(Saved entries)

■ ■ ■

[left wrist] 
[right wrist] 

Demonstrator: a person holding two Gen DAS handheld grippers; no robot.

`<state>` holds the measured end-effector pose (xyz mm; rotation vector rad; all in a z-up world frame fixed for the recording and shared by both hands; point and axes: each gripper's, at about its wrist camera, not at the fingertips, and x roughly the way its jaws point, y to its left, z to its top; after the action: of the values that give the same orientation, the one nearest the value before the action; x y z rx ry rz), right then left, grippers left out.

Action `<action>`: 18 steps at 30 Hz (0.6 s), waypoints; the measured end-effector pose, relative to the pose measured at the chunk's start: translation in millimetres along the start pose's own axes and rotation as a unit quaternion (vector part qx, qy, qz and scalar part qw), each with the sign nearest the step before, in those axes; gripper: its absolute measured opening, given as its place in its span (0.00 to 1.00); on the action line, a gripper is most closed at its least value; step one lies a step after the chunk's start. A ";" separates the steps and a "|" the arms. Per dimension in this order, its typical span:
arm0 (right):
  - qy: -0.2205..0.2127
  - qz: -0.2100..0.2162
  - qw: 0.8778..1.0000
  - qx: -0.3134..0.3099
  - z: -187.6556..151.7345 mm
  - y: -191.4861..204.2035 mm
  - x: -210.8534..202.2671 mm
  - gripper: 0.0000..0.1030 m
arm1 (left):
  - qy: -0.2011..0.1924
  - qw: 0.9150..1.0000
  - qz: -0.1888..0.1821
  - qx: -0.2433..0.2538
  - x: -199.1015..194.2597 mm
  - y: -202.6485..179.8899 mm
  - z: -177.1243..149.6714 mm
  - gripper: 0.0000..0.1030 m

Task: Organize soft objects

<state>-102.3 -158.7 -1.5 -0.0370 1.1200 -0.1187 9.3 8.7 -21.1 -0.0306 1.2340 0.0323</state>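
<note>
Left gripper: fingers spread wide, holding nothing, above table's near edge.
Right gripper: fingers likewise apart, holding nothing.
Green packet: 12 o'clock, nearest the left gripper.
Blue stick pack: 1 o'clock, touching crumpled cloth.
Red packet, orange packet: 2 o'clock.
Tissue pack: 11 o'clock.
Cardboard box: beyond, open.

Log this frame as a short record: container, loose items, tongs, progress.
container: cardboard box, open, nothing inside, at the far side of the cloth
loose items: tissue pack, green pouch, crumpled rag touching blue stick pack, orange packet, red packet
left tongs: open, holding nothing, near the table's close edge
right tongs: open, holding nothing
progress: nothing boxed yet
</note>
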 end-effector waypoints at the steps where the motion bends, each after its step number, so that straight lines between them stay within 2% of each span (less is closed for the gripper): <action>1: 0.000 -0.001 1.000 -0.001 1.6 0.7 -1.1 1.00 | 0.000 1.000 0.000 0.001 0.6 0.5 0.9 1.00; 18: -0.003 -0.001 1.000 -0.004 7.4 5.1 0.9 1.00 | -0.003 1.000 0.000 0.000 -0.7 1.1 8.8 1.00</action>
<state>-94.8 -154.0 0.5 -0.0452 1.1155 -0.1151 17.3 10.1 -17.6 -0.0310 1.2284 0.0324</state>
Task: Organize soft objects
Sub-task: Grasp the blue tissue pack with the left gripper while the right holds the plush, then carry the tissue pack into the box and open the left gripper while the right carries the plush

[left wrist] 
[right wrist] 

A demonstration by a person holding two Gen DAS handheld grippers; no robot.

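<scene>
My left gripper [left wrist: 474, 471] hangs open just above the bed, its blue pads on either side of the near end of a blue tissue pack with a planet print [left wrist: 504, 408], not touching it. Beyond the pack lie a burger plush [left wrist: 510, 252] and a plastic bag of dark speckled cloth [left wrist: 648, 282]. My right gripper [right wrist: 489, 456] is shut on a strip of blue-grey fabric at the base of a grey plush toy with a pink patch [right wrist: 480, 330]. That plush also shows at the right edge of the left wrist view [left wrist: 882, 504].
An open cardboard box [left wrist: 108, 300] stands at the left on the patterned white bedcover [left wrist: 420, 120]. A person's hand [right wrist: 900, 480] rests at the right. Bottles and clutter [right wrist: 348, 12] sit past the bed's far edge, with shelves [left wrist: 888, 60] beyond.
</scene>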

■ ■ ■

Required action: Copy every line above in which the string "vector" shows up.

Answer section:
`<state>` holds the measured end-effector pose (xyz mm; rotation vector rad; all in a z-up world frame fixed for the recording and shared by both hands; point and axes: each gripper's, at about its wrist camera, not at the fingertips, and x roughly the way its jaws point, y to its left, z to its top; after the action: of the values that give the same orientation, the one nearest the value before the action; x y z rx ry rz), right then left, grippers left out.
Action `<action>`: 18 steps at 30 Hz (0.6 s), waypoints; the measured end-effector pose, relative to the pose measured at the chunk's start: translation in millimetres along the start pose's own axes and rotation as a unit quaternion (vector part qx, qy, qz and scalar part qw), each with the sign nearest the step before, in those axes; gripper: its absolute measured opening, given as its place in its span (0.00 to 1.00); on the action line, a gripper is most closed at its least value; step one lies a step after the chunk's start. A ";" separates the steps and a "|" the arms. Per dimension in this order, its typical span:

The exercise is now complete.